In their text for the exhibition, ACMI name-check Parreno’s cinematic influences: Jean-Pierre Melville, Jean-Luc Godard, Pier Paolo Pasolini, Kathryn Bigelow, Terrence Malick, and David Lynch. This should give you a sense of what his films are like: aesthetics range from noirish to romantic naturalism, and content ranges from absurdist to dreamlike to downright hallucinatory. Often actors perform texts for the camera, but with their natural errors (a muffed line, a repetition) included in the final edit.

When we visited, we got lucky: Parreno’s haunting, melancholic (and slightly unnerving) 2012 film ‘Marilyn’ was playing. Inspired by Marilyn Monroe, and ostensibly set in her bolthole in the Waldorf Astoria (where she lived in the 1950s), the film ‘conjures’ the star, seance like, by means of mechanical and voice technologies, and cinematic illusions.

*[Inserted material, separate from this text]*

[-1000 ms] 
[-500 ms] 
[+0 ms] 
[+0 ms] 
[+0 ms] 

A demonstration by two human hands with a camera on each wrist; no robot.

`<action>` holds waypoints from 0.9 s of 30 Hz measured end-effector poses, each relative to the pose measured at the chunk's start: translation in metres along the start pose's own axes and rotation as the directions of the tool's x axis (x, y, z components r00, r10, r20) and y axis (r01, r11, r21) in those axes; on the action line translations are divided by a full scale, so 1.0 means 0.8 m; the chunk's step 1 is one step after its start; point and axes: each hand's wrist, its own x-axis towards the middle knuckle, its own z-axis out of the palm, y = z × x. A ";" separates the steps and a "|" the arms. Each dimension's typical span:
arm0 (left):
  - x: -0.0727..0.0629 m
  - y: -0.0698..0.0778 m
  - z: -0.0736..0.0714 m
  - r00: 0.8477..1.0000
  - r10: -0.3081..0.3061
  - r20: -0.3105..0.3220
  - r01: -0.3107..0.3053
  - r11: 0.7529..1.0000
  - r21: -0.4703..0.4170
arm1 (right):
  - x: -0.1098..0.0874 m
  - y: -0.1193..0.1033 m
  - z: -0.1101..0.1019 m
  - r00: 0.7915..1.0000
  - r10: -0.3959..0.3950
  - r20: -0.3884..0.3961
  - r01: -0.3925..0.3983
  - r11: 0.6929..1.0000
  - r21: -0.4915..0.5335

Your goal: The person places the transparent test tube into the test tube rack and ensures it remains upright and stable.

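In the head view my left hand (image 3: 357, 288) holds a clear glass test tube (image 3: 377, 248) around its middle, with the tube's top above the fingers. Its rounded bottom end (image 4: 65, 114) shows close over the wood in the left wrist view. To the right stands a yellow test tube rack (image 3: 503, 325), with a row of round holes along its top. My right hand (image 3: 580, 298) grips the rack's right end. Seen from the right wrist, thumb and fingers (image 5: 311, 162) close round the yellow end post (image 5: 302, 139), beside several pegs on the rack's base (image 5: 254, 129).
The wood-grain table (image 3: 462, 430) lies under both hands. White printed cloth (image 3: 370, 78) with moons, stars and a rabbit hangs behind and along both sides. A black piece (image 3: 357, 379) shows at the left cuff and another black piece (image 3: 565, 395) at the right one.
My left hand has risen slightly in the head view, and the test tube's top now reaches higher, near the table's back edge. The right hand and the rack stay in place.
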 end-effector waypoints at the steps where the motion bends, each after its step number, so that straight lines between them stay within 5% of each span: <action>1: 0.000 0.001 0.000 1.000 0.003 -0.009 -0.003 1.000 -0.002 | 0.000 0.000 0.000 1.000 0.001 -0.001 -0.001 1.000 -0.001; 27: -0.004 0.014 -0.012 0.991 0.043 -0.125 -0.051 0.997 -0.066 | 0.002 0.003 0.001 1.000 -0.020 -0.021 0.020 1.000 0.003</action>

It’s hard to explain – but it’s worth the 19-minute watch to get to the ‘reveal’ of the film.

The roster of films also includes Parreno’s ‘Anywhen’, created specifically for the Turbine Hall installation, in which comedian and ventriloquist Nina Conti performs a monologue comprised of Parreno’s previous statements and excerpts of James Joyce’s fiction (note: the exhibition title ‘Thenabouts’ is taken from Joyce’s 1922 novel Finnegans Wake).

Like his literary hero, Parreno is very interested in memory and our understanding and experience of time. Many of the films play with or explore these ideas, but Parreno’s exhibitions are also constructed to play with these aspects of the viewer’s experience. They are durational works, where the environment shifts for viewers who sit with the work (in Thenabouts these changes include flashing lights between each film, and announcements by the attendants). The events and their sequence will never be repeated again. Each visit is different. 

Curator Emma McRae says, “There are a lot of ideas in his work, but the nature of time and how we experience it is [a driving force]; the idea that time is a subjective experience that is composed of what’s happening around us, what we’re thinking about – memories, and thoughts about what we might do.”

Why the fish? McRae notes Parreno’s ongoing interest in aquatic creatures – particularly cephalopods such as cuttlefish and octopuses – but also says, “I think it’s partly to with [creating the sense of] being in a different element. You get displaced from the regular atmosphere – you feel like you’re in a different world.”